Warto zdawać sobie sprawę, że giełda to miejsce, gdzie handlują różni inwestorzy. Wprawdzie łączą ich operacje sprzedaży lub kupna akcji, jednak każdy kieruje się innymi przesłankami. Część śledzi wykresy, wyszukując sygnałów poprzez analizę techniczną, część wierzy, że spółki o mocnych fundamentach w długim terminie przyniosą bezpieczny i przyzwoity zysk.
Są też spekulanci, którzy liczą na szybki zysk, akceptując wyższe ryzyko. Na różnych giełdach ciągle obserwuje się również zagrania wykorzystujące różne techniki manipulacji, o czym więcej pisałem w artykule „Jak działa spółdzielnia? Manipulacje na giełdzie wciąż żywe”.

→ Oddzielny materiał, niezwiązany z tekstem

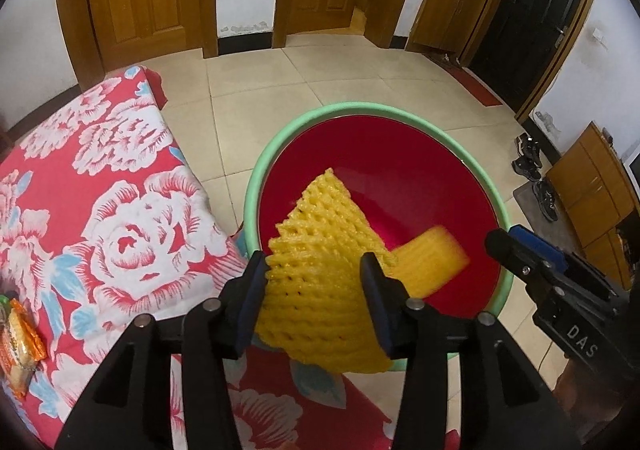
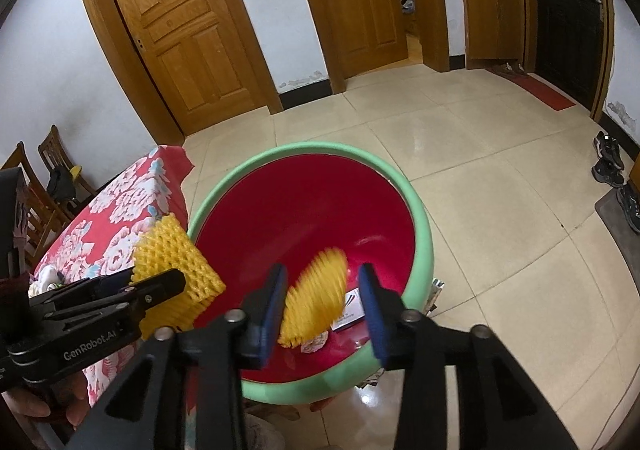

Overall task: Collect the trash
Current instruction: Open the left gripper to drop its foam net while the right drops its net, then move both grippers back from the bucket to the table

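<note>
My left gripper (image 1: 314, 270) stands parted around a yellow foam net (image 1: 320, 250), soft lattice mesh. My right gripper (image 2: 322, 290) gapes; a second, blurred net (image 2: 316, 298) hangs between its pads above the round green-rimmed red bin (image 2: 424, 234). Beyond, glossy tiles (image 2: 480, 154).

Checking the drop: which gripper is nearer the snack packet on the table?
Left. The left gripper sits at the table's edge by the bin, the same side as the snack packet. The right gripper is over the bin, farther off.
</note>
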The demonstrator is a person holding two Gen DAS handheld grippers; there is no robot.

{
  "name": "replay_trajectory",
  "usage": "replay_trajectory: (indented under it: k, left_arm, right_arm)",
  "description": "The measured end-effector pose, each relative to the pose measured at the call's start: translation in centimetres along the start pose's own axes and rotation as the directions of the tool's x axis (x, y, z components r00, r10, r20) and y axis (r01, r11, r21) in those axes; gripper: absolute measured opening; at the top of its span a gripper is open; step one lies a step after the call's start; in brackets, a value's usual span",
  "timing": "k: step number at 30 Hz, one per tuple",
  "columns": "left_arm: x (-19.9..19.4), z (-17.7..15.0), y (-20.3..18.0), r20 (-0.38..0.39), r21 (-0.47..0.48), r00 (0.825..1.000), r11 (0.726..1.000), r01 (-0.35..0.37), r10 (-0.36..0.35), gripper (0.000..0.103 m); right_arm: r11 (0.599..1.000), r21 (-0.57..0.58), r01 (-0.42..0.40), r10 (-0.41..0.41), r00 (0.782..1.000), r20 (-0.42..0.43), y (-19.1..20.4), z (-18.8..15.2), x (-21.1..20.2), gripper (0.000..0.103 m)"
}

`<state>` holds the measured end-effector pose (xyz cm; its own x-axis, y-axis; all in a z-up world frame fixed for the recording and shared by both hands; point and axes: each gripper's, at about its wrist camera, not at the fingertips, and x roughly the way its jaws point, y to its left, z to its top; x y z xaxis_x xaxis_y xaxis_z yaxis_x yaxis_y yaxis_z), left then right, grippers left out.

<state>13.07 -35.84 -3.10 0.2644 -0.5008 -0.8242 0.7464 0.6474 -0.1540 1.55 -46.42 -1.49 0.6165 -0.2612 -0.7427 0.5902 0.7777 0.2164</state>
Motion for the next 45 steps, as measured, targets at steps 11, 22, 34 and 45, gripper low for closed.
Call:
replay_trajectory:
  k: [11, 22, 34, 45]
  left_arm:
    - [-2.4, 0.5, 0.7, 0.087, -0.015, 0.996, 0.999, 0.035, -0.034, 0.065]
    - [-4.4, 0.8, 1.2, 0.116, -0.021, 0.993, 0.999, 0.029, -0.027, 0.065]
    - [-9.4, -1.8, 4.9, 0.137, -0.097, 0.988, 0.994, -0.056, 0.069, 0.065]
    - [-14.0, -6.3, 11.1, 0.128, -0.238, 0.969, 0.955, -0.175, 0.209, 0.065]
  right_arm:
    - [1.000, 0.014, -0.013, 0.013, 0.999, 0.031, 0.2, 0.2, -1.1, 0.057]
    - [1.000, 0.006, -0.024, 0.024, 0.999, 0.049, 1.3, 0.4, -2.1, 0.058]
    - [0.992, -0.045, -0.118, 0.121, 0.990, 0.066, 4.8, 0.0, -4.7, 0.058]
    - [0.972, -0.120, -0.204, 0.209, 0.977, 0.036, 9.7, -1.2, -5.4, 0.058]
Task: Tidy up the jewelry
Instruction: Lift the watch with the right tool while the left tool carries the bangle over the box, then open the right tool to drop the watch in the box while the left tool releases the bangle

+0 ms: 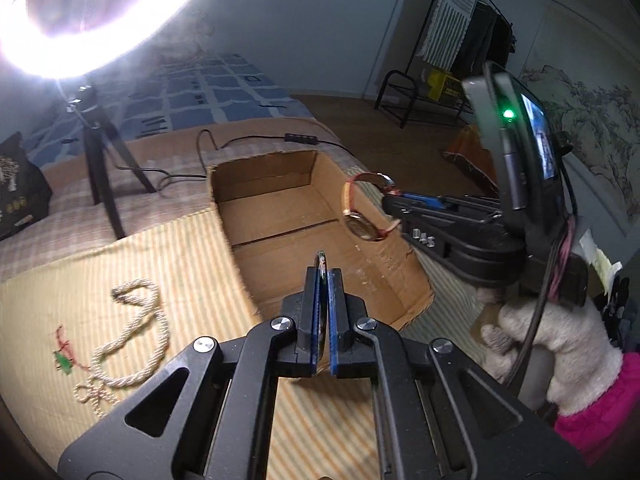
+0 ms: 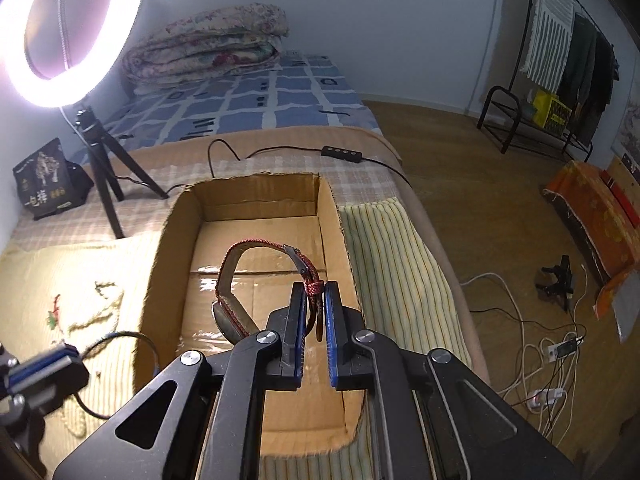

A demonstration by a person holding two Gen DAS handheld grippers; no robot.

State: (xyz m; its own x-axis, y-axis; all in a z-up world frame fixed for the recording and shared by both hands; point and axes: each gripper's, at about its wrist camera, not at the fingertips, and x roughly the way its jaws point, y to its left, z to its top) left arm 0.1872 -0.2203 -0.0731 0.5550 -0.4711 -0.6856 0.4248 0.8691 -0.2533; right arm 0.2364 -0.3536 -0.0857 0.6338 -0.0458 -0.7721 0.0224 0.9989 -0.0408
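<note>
Two tongs: I hold one in each hand, both over the open cardboard box [image 2: 256, 216] on the bed.
Right tongs [image 2: 314, 304]: pressed in on the red strap of a watch [image 2: 236, 280]; the loop of the band hangs out to the left of the fingers, above the box floor.
Watch from my left camera: the watch [image 1: 366, 208] sits at about 1 o'clock, dangling off the tip of the right tongs [image 1: 394, 196] over the right wall of the box [image 1: 280, 208].
Left tongs [image 1: 324, 288]: nearly together, pinching a thin dark ring edge-on, a bangle [image 1: 321, 264] by the look of it; its top pokes out past the fingertips, above the near edge of the box.
Bangle from my right camera: at about 8 o'clock the left tongs [image 2: 64, 354] hold the bangle [image 2: 120, 336], a thin dark hoop just left of the box wall.
Rope necklace [image 1: 136, 340]: pale twisted cord lying on the striped mat [image 1: 120, 272], at 9 o'clock from the left tongs, well apart from the box.
Small red and green piece [image 1: 64, 356]: on the mat just left of the necklace; too small for me to tell what it is.
Ring light [image 2: 60, 36]: lit, on a black tripod [image 2: 104, 160] at 11 o'clock behind the box.
</note>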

Mocno rosnąca spółka przykuwa uwagę, zachęca kolejnych graczy do kupna i tak hossa się nakręca. Jej paliwem zazwyczaj nie są jednak fundamenty czy perspektywy, lecz nic innego jak spekulacja. Większość łączy jeden mianownik - prędzej czy później ich ceny powróciły do poziomów, z których spekulacyjny rajd startował. Na ich papierach niedoświadczony gracz, owszem, mógł łatwo zarobić, jednak jeszcze łatwiej mógł stracić znaczącą część zainwestowanych pieniędzy. Warto pamiętać o tej prawidłowości, gdy następnym razem pojawi się kusząca perspektywa inwestycji w papiery spółki, które trzeci dzień z rzędu rosną o kilkadziesiąt procent.